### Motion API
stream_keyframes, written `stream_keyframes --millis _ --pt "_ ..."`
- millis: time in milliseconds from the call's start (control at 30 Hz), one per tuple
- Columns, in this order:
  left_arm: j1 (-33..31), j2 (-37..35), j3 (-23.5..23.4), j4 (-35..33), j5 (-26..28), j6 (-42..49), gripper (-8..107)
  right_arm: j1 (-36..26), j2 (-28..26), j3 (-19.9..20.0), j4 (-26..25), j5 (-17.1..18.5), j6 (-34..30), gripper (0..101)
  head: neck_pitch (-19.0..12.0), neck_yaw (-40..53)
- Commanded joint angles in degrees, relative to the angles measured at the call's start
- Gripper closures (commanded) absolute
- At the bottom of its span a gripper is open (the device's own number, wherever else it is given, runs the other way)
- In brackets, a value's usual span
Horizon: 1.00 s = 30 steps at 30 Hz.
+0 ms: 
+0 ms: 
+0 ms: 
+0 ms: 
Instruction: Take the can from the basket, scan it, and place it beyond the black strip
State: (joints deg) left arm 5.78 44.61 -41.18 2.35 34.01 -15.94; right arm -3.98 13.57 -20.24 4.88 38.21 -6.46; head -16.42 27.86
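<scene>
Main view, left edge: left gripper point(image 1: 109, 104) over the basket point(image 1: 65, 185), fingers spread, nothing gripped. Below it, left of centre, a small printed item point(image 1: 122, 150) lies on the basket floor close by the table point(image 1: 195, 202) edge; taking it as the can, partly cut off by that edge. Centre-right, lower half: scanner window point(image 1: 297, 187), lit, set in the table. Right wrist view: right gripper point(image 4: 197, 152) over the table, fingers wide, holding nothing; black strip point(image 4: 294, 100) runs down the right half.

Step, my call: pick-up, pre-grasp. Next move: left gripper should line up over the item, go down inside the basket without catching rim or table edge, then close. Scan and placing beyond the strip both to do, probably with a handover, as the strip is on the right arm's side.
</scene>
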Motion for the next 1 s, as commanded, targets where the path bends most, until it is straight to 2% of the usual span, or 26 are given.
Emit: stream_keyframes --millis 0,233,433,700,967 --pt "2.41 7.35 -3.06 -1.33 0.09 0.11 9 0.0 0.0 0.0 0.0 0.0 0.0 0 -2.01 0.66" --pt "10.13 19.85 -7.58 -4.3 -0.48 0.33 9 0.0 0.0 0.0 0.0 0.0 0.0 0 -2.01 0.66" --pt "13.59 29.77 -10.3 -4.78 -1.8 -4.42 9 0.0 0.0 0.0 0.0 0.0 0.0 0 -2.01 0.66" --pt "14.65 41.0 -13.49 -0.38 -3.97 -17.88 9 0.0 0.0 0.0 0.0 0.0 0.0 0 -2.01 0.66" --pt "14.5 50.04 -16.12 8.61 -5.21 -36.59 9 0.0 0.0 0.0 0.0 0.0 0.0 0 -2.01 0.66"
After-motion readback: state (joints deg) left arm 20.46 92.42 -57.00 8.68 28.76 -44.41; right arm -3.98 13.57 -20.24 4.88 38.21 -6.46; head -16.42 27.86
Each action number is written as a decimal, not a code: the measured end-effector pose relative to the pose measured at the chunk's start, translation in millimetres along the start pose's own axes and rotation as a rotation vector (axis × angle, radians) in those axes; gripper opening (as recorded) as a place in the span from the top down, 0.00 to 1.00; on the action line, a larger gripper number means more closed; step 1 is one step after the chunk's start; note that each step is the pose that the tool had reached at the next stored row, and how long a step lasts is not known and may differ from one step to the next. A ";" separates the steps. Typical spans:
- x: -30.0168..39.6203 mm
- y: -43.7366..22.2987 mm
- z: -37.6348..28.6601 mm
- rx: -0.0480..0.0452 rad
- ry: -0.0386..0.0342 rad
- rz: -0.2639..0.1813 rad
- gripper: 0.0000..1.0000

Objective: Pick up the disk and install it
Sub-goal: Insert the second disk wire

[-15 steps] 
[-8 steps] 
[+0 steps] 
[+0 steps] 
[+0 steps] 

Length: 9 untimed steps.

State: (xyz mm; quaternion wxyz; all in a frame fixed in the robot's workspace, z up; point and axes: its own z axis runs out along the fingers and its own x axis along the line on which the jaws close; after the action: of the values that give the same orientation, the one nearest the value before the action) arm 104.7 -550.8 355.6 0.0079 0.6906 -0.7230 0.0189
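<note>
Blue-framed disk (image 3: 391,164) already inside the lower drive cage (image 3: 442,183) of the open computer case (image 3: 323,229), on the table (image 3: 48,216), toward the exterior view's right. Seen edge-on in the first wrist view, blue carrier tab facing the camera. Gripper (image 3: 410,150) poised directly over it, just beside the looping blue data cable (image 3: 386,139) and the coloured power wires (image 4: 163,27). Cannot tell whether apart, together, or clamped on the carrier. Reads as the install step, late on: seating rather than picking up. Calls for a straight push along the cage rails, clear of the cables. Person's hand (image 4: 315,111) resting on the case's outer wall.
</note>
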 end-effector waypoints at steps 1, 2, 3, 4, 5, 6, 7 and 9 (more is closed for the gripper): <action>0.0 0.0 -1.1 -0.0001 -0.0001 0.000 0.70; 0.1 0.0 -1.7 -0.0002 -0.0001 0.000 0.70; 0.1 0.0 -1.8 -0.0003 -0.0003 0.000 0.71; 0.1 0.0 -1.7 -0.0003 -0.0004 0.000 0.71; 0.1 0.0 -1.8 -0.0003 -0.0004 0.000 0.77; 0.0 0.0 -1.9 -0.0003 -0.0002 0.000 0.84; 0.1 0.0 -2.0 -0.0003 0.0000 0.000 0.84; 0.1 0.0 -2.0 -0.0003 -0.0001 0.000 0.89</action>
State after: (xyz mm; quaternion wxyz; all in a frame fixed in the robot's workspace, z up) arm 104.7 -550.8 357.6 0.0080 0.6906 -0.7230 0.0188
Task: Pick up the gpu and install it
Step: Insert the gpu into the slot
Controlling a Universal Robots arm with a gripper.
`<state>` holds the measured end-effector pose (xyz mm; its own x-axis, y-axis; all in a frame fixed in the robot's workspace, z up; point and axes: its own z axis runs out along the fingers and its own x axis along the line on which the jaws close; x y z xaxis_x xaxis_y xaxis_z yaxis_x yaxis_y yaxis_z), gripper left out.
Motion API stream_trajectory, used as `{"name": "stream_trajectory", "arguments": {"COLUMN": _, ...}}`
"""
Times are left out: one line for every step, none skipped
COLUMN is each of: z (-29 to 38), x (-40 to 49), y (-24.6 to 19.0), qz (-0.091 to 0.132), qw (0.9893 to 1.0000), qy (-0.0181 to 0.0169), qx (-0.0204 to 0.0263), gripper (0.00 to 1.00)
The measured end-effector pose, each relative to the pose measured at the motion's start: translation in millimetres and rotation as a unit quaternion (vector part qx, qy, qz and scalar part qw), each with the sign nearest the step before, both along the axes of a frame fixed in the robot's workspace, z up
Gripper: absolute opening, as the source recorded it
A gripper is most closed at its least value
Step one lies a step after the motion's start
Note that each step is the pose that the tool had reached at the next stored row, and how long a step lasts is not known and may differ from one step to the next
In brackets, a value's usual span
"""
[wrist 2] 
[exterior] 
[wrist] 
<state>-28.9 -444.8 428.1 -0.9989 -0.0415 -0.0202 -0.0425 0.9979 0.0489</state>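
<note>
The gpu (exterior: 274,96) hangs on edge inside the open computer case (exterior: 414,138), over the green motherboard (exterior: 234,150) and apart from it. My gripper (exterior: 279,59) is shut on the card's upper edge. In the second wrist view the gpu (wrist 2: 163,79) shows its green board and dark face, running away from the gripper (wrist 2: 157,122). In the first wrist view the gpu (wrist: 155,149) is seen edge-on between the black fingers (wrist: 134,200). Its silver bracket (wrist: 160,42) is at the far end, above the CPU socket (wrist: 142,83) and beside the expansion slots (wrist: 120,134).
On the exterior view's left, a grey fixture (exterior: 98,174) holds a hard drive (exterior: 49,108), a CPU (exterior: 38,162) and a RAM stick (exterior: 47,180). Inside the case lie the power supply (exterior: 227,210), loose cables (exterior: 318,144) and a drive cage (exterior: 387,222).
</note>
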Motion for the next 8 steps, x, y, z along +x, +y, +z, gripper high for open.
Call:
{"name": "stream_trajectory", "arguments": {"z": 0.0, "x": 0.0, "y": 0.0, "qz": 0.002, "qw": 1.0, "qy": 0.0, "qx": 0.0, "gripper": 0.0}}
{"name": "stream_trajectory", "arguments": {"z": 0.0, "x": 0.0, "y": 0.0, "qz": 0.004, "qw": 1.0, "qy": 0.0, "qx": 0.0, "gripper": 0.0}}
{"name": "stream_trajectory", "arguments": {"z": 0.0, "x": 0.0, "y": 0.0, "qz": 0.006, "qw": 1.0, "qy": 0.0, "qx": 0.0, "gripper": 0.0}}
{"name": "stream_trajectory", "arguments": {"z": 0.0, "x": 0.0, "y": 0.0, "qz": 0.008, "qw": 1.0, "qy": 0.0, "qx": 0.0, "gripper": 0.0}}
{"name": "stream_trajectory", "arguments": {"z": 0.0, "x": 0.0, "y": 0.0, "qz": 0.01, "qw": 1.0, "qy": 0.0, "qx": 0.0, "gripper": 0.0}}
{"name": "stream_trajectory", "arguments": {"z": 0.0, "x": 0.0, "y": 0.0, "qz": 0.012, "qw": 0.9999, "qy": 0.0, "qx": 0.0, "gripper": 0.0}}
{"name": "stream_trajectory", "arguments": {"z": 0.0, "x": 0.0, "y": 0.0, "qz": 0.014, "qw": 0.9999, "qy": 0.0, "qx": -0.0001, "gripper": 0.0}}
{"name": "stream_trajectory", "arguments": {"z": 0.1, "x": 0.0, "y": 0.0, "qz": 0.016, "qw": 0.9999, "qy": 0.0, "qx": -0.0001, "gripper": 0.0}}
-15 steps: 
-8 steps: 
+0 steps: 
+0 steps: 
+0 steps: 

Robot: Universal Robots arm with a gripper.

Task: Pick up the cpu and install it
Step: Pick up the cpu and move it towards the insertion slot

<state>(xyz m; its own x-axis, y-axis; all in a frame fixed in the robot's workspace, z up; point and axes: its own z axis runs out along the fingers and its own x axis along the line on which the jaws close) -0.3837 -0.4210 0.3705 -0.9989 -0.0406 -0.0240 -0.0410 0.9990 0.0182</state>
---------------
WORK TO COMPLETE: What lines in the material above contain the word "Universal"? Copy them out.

YOUR RESPONSE:
Controlling a Universal Robots arm with a gripper.
Robot: Universal Robots arm with a gripper.

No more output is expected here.